In our global world, peaceful, multi-ethnic and multi-cultural intermingling consists in a high value of our Civilization and at the same time in a key to social, political, financial and economic success. The model of the typically isolated place that sticks to its past in a counterproductive way has been abolished. Only failure can come out of such backward isolationism.
Here one should stress that multi-cultural intermingling does not imply cultural deformation and identity loss. This would be a very erroneous perception of the principle of multi-cultural intermingling, and a very wrong reading of its application at the social level. Dealing with such issues one must bear in mind two things:
through multi-cultural intermingling one never gets completely or drastically altered, deformed or changed, and
following multi-cultural intermingling changes one is not the same as one was earlier.

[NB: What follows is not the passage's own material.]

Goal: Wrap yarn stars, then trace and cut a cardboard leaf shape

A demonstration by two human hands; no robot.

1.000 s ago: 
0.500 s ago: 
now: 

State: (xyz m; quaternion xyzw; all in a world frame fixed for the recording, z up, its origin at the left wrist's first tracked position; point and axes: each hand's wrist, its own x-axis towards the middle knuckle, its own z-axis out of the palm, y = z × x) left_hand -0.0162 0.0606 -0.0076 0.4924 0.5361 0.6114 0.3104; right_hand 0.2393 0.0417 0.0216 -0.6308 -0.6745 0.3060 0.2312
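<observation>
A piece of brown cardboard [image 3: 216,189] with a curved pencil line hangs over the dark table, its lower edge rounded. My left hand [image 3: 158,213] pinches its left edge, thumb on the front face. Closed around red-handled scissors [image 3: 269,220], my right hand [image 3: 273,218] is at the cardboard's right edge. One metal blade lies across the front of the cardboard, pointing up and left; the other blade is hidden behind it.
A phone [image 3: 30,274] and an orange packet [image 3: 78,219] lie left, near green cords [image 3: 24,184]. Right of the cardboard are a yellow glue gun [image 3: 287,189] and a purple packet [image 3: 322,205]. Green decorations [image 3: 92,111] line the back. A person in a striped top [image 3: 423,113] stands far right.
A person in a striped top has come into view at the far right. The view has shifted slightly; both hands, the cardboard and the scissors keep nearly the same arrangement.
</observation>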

The correct appraisal of cases of multi-cultural intermingling shows that every case is different, and that the only thing in common is a partly change of the original cultural identity. This is the reason that, if you are not committed to crossing the threshold of the global world and of the multiculturalism, you pay a double penalty, and more precisely you stay undeveloped, poor, marginal, miserable and at times depicted as inadaptable, so perilous you deprive yourself from the means of controlling, managing and influencing the multi-cultural intermingling process actively.
Modern Yemen, attracted by all parts of the world, East Africa, India, Turkey and the Caucasus area, Iran and Central Asia, the rest of the Middle East, as well as the West, would certainly gain a lot, if Yemenite scholars, intellectuals and diplomats raised the Ancient Soqotra multicultural model to the level of a successful archetype of wholehearted commitment to Global Multiculturalism.
An Academy of Multiculturalism would give the island the proper radiation of its historical glory and, as an institution organizing conferences, congresses, colloquia, meetings and seminars, it would become the central motive of the Socotran Archipel development. This project would make of the island the epicenter of theoretical considerations, intellectual debates, and academic approaches to this seminal issue that haunts and will be haunting the world in the years ahead.